The Royal Commission into Family Violence identified limited access to support services in Victoria. 

The government announced the best model was a family violence support and safety hub for each Department of Health and Human Services region. 

But Ms Kealy said the government was inflexible in its approach because the western region of the department covered a quarter of the state - from Brim to Warrnambool. 

She said it was unacceptable for women to be disadvantaged because the support and safety hub catered to a wide geographical area. 

“Western Victoria has some of the highest rates of family violence and yet the state government has only allocated one support and safety hub for almost a quarter of the state to support women seeking urgent help to escape violent family situations,” she said. 

Ms Kealy said the government had a role to play to ensure women in the community were safe. 

She said the government had a responsibility to ensure the support was there for women to leave violent relationships. 

“We actually need investment to ensure that women in our region have access to counselling and support services they need to seek a different life than the one they are living with family violence,” she said. 

“If the government is serious enough to put an end to family violence, then rather than rolling out slogans all the time they need to put cash behind it to make sure the services are available.” 

Grampians Community Health have experienced a high demand for its family violence services.

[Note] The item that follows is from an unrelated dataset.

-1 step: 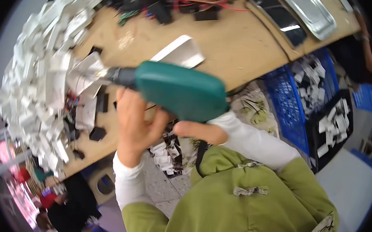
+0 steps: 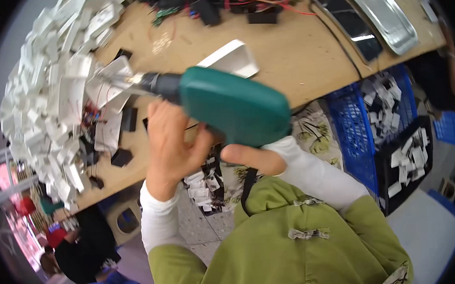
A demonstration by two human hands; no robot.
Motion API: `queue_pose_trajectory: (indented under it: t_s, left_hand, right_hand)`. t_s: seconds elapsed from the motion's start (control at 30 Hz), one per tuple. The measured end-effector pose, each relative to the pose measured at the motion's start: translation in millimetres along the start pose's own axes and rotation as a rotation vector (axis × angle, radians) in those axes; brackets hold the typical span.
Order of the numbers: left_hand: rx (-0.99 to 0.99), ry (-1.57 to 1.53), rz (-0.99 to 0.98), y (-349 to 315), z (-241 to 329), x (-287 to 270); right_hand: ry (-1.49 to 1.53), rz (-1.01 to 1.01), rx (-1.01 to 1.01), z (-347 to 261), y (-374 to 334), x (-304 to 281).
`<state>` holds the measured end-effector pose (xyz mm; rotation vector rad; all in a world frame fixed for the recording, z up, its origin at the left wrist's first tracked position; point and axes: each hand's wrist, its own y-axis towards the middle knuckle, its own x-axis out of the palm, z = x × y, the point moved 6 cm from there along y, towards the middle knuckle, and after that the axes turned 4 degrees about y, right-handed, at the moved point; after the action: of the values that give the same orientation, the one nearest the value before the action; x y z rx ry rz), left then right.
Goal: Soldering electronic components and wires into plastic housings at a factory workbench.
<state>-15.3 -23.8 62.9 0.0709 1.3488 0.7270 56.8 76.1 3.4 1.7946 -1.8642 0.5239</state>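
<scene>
Over the tan wooden table [image 2: 294, 42], holding a rounded green plastic power driver [image 2: 235, 107] in the right hand [image 2: 255, 159]; cannot tell the left hand's [image 2: 174, 145] grip; could skid across the white plastic casing [image 2: 109, 97] if tilted.

The left camera on your head faced steeply down over your green top [image 2: 289, 267]. Your left hand [image 2: 172, 143], right hand [image 2: 258, 159] and the green drill [image 2: 235, 107] sat close, mid-view; the wooden table [image 2: 305, 52] lay farther off, and the wide fisheye view darkened toward its corners.
</scene>
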Motion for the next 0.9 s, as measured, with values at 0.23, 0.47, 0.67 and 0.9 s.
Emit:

Their eight full-time caseworkers could support between 13 and 16 clients at any given time. 

“Grampians Community Health is doing the best it can with the small amount of funding it is provided for family violence counselling,” she said. 

But with limited resources she said the government was letting women down. 

“We need real action so that these women have a safe place to go because at the moment I believe the nearest refuge is in Ballarat,” she said. 

Ms Kealy said family violence survivors should not need to travel such a long distance to change their situation. She said women needed a safe refuge within their communities and surrounded by their support system. 

“It’s too greater ask for people to pack up their belongings, take their kids out of school and away from their social network and their own social network – that’s a reason why people don’t leave violent relationships,” she said.  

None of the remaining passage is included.